O aumento significativo nas tentativas de suicídio, automutilação, quadros de ansiedade, depressão e diversas formas de violência motivaram a equipe a buscar práticas de cuidado mais alinhadas com o público infantojuvenil, dentro dos princípios do SUS e do modelo de atenção psicossocial territorial e comunitário. A partir desse panorama, o projeto Skcaps foi concebido em 2020 com a finalidade de integrar uma prática esportiva no Projeto Terapêutico Singular (PTS) de crianças e adolescentes em sofrimento psíquico grave. Ao longo dos três anos, o Skcaps proporcionou não apenas abordar o sofrimento psíquico, mas também promover uma abordagem holística para o bem-estar, fortalecendo aspectos físicos, sociais e emocionais na jornada de recuperação do público infantojuvenil e dos seus responsáveis, que passaram a integrar os encontros, fortalecendo as relações familiares.
A prática do skate não apenas vem proporcionando o alívio do estresse e de tensões do público infantojuvenil, reduzindo ansiedades e comportamentos desafiadores, mas também ampliando as redes sociais, protagonismo, autonomia, resiliência, auxiliando no desenvolvimento da paciência, cultivando a compreensão de que cada processo tem seu tempo.
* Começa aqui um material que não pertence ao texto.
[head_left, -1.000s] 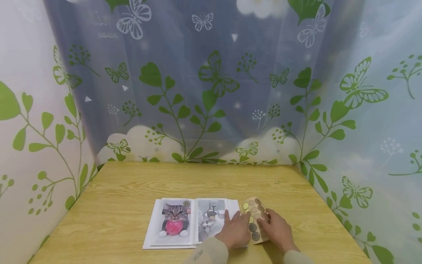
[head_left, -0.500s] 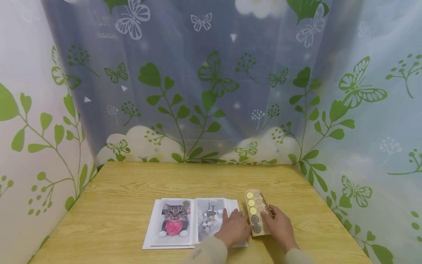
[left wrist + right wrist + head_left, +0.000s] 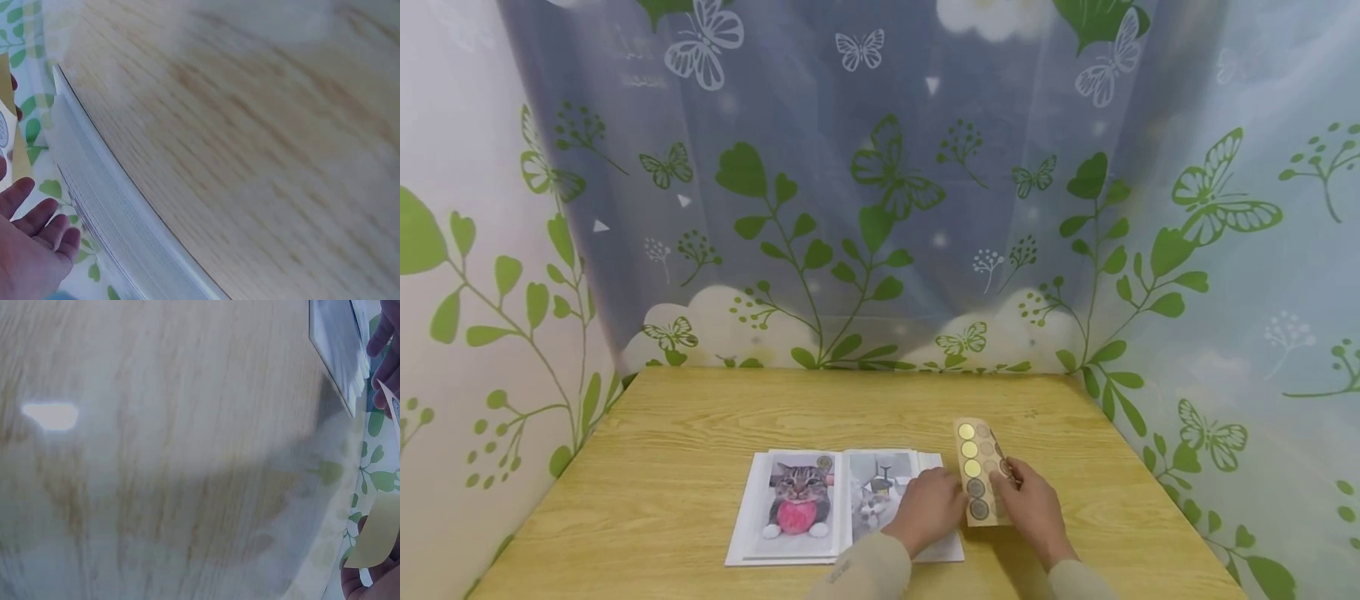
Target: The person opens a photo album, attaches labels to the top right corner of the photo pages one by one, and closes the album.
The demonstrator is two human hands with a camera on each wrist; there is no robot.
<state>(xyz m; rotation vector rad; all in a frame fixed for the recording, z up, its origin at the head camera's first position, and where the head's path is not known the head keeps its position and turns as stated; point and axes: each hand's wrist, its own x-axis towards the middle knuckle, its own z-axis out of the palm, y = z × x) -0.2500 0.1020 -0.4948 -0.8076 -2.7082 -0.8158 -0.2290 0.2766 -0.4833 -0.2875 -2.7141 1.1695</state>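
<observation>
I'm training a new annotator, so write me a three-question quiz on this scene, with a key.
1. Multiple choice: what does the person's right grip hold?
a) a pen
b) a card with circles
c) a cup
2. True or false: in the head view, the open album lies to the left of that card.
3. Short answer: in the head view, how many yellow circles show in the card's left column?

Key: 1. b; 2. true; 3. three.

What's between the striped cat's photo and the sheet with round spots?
In the head view, the book's other picture and, partly covering it, the left hand lie between the striped cat's photo and the sheet with round spots.
</observation>
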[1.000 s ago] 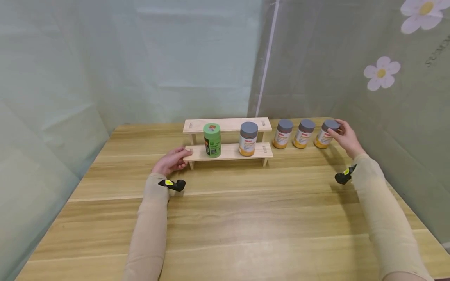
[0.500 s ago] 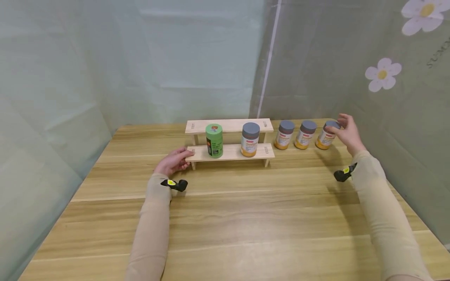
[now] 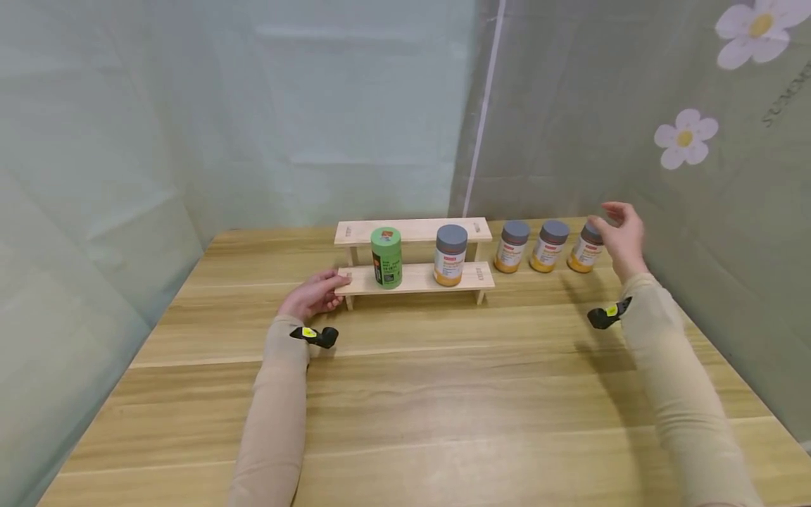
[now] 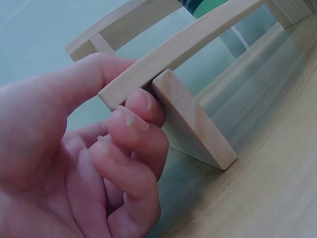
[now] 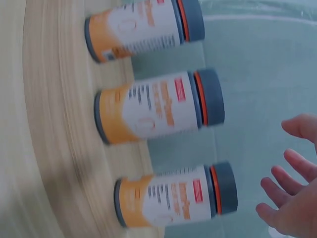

Uma das experiências notáveis que vivenciamos no grupo envolveu a história de L. Uma jovem de 15 anos que estava embotada, apresentando sinais de cortes nos braços e ideação suicida não estruturada após a perda de um parente próximo por suicídio. Ao integrar o grupo, inicialmente reservada, L. gradualmente se libertou, interagindo com os demais usuários e demonstrando entusiasmo em relação à prática do skate, utilizando um equipamento emprestado pelos técnicos. Inicialmente, ela participava da pista de skate apenas durante as atividades em grupo, mas ao longo do tempo começou a frequentar o local tanto sozinha quanto acompanhada pelos pais. Estes, por sua vez, também desconstruíram a visão marginalizada que tinham do esporte, chegando até mesmo a apoiar L. em sua participação em um campeonato feminino local. L. encontrou no skate uma válvula de escape para pensamentos negativos e enxergou no esporte uma maneira saudável de lidar com sua impulsividade e exercitar o autocontrole. Ao percebermos que o skate se tornou algo vital para a usuária, decidimos presenteá-la com um equipamento próprio, reconhecendo o impacto positivo que essa prática teve em sua vida. A usuária teve alta do grupo, ao considerar que o quadro de sofrimento psíquico que levou L. a ser inserida no grupo, havia sido superado.
A implementação da prática de skate não requer necessariamente uma pista oficial; é possível adaptar espaços nos territórios de vida do usuário para realizar a atividade. Na falta de um profissional da equipe dedicado ao esporte, estabelecer parcerias é fundamental. Envolver familiares e/ou responsáveis é crucial para consolidar e fortalecer a prática, proporcionando cuidado simultâneo ao público infantojuvenil, incluindo apoio, orientações e uma escuta ativa desses membros cuidadores. Além disso, esse envolvimento cria uma oportunidade para ampliar a perspectiva sobre as crianças e adolescentes, indo além dos sintomas de adoecimento psíquico, e permitindo enxergá-los como sujeitos de superação, resiliência, paciência, entre outros atributos que se destacam durante a atividade.